Our team developed unanimous criteria to conduct usability test, collect subjective and objective metrics. We retrieved and designed the question set based on the registration process of UMass Medical School and the other online patient community platform (SomeoneLikesMe). The procedure of lad experiment is shown below:
Pilot Experiment
Experiment first, then critique
We asked a UX expert to do hands-on experiment with us. Overall, he enjoyed our Chatbot prototype and gave compliments toward research. He gave us several valuable advices for our improvement as well.
“The purpose for your Chatbot was not clarified at the beginning. Participants might be offended because you asked for great amount of personal private information which might not be considered necessary being a part of the registration process. “
We improved it by clarifying our purpose and that we do not need participants’ information before the experiment started.
Another things was that he got confused between choosing and inputting and did both actions on one question. However, for all questions, we meant that participants only need to do one between selecting or inputting an answer. As a result, we add an additional clarification at the beginning of experiment to reduce the confusion that might be caused by us.
Over all, during the experiment, our expert participant Chatbot prototype gave compliments toward our research. His advices were very helpful too.
User Quotes
Think out loud during the process
We encouraged participants to speak out their thoughts during the process (Think-out-loud Protocol). In addition, we asked for the participants’ opinion after the complete the task. We noted the experiment key words in their comments here.
Data Analysis
Number speaks for the truth too
We conducted statistical analysis on the collected measurements. The result manifest itself primarily in two ways first, the subjective core rate by testers. Second, the objective question answer rate counted in the two prototypes.
Surprising Facts
We were not looking for the result that we have already assumed
· Data Speaks
The Chatbot received only a slightly higher satisfaction rate and SUS score than form while the Chatbot received almost all the positive feedbacks that re have received.

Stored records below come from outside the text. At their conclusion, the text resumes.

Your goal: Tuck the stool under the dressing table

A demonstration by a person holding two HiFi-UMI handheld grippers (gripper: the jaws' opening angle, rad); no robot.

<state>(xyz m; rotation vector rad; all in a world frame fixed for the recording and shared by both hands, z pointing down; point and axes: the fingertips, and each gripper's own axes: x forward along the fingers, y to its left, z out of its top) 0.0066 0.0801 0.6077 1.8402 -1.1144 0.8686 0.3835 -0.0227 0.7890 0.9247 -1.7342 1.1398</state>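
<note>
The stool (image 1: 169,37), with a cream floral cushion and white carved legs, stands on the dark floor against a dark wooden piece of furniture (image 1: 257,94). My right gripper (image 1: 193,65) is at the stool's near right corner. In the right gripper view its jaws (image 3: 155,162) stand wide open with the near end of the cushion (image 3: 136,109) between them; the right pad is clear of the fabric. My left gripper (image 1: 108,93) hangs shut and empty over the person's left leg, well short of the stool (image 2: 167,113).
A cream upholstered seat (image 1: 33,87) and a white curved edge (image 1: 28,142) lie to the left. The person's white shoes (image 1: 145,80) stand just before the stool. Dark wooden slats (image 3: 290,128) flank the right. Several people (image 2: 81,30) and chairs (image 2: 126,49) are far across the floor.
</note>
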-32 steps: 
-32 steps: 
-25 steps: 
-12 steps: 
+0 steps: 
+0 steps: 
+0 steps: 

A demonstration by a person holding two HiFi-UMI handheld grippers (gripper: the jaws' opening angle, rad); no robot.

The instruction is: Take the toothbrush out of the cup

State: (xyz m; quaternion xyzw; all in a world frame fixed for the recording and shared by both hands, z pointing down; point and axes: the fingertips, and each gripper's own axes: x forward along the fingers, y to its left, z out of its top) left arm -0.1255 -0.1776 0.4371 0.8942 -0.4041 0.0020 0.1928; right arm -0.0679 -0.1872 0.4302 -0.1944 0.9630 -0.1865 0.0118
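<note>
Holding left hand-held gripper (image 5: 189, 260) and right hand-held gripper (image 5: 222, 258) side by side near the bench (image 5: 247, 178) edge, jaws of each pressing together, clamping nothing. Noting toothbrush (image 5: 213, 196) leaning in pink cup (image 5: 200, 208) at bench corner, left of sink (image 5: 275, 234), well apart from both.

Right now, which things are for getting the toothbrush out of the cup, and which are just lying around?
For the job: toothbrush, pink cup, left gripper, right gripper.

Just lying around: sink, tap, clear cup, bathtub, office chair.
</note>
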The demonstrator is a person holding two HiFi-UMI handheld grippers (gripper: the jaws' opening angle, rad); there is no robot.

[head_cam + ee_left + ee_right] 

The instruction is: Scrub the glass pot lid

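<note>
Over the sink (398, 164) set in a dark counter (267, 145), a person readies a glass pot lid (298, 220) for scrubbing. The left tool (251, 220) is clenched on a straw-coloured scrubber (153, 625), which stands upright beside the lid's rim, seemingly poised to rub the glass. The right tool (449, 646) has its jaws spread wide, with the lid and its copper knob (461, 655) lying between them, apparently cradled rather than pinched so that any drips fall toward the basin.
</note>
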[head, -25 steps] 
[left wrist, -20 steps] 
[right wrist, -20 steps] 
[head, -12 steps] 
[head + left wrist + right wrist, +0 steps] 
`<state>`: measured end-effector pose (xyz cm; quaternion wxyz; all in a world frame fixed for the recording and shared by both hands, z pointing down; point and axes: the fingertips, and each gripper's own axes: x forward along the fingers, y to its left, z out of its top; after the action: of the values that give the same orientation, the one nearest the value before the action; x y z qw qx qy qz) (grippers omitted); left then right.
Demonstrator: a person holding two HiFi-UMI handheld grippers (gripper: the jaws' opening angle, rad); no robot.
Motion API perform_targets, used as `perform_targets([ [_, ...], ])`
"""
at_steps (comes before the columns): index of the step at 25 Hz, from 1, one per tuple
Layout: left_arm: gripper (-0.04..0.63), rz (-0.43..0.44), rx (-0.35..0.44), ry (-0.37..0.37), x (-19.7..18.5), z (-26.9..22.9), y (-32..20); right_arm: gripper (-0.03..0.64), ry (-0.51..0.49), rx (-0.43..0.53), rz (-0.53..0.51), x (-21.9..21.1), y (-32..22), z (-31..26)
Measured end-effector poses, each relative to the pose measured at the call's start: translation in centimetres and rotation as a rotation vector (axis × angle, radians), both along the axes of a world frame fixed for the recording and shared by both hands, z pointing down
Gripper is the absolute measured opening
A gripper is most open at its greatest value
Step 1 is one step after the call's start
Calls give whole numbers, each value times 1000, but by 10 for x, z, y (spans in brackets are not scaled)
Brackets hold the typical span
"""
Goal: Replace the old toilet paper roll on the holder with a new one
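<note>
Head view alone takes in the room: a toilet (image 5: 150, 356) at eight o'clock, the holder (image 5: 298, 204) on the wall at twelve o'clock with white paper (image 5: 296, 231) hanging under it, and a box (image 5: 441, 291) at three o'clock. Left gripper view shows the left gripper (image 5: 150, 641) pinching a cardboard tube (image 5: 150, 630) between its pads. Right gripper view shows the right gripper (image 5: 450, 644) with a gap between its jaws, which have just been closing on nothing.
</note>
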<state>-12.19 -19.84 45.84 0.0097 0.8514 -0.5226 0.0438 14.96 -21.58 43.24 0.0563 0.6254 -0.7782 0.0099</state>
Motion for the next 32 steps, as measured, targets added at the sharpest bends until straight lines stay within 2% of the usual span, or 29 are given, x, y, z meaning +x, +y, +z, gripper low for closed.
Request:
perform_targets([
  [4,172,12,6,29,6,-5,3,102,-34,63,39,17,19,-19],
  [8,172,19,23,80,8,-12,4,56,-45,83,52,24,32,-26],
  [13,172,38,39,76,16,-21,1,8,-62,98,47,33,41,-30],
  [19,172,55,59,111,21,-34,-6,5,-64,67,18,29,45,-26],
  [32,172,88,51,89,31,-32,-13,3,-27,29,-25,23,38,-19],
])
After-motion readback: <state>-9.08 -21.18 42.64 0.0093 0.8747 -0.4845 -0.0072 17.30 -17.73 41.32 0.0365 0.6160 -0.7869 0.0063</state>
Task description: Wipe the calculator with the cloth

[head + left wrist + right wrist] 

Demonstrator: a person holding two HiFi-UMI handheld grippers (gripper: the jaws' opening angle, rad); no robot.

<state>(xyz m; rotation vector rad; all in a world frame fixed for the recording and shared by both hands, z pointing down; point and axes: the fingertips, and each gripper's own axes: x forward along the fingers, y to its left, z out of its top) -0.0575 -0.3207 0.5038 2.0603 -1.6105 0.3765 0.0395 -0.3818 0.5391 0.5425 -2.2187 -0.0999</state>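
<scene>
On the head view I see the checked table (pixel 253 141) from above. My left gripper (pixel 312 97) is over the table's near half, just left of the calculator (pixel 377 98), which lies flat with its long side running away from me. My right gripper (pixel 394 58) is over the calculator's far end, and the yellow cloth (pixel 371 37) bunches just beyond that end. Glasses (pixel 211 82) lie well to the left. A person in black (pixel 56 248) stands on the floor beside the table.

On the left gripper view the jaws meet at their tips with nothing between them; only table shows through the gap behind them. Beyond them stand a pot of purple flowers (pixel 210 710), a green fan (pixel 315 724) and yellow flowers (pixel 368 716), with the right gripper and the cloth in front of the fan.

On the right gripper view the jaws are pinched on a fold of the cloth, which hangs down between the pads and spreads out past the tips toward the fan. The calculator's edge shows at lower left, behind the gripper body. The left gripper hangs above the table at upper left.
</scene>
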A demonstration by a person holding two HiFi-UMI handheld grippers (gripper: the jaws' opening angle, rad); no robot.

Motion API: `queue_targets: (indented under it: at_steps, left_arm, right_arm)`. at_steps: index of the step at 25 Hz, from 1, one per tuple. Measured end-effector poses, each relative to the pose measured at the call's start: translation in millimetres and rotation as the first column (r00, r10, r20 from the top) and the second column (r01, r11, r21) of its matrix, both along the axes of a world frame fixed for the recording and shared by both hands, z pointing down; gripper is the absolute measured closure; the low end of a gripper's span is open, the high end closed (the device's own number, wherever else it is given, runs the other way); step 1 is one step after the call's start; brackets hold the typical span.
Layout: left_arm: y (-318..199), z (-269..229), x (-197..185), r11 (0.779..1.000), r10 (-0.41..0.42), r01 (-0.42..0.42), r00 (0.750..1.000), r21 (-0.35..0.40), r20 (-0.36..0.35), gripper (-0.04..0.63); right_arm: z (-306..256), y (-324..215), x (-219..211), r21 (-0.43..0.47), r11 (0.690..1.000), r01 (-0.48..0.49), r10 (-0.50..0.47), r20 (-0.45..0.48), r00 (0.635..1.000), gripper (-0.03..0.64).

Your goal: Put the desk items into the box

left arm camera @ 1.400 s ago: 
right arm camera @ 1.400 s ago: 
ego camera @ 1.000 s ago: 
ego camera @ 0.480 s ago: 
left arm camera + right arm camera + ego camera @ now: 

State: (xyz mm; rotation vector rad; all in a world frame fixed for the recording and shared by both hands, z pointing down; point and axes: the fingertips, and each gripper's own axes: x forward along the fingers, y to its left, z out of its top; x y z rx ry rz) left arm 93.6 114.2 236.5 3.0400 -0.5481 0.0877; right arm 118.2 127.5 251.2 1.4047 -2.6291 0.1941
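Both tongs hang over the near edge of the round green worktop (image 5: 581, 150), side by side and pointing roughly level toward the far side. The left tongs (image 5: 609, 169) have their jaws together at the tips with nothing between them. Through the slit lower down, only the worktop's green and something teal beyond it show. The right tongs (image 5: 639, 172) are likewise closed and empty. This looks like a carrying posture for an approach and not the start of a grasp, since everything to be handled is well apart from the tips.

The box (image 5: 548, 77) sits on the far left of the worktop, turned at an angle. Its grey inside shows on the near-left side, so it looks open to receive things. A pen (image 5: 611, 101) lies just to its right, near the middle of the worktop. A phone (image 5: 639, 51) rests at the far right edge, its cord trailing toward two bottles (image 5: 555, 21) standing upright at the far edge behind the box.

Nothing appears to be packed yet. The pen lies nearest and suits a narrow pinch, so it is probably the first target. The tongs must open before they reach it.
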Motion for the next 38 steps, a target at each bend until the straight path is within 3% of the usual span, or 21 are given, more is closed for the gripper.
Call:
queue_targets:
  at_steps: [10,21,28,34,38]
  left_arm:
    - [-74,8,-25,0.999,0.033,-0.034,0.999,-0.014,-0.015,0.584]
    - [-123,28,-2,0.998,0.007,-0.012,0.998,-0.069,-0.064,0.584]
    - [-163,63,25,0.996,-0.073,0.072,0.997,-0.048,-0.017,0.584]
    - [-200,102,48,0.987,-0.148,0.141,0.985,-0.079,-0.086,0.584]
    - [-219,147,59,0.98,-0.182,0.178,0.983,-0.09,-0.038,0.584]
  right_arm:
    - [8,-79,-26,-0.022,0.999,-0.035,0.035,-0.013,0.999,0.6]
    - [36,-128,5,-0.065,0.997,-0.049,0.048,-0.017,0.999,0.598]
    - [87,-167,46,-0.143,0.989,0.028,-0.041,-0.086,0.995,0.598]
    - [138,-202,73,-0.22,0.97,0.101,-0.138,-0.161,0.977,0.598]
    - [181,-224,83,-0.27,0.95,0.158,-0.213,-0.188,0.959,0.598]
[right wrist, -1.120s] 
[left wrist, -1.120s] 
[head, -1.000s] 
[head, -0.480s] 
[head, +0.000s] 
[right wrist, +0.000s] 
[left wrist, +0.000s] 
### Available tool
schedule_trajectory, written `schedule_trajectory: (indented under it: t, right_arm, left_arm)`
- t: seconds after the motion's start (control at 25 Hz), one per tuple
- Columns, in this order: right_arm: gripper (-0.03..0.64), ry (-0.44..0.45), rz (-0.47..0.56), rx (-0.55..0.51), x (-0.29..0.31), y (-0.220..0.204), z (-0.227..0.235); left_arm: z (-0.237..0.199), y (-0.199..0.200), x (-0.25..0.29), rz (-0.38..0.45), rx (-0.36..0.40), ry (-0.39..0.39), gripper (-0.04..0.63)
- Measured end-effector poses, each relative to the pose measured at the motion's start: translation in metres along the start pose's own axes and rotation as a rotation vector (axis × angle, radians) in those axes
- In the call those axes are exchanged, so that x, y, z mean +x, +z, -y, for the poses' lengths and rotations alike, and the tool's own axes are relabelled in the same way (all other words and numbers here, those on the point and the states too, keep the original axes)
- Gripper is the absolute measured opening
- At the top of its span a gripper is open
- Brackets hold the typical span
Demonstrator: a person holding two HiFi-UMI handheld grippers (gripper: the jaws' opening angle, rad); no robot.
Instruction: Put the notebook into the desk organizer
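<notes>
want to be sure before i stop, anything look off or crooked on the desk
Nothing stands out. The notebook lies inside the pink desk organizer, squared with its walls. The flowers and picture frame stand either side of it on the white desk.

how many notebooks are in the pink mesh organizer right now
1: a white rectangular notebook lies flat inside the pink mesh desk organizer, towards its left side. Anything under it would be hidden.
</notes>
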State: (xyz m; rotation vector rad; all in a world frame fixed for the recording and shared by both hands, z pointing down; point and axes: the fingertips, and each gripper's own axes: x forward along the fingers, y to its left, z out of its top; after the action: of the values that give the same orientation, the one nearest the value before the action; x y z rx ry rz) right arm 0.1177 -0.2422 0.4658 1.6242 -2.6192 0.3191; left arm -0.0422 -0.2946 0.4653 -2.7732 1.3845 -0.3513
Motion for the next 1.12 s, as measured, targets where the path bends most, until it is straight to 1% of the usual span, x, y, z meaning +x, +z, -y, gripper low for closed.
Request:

· Task itself matters more
Participants reported longer perceived time than actual completion time on both prototypes. We assumed that the reason result is inherent in the length of the question sets.
· Problem - Solution - new problem - new solution loop
There are the same amount of users in both prototypes that vote for wanting to switch to the other prototypes after or experiment. We assumed that the reason behind this could be that users who just experienced form could not or unwilling to imagine the advantage of Chatbot only by exploring one screenshot of our chatbot prototype.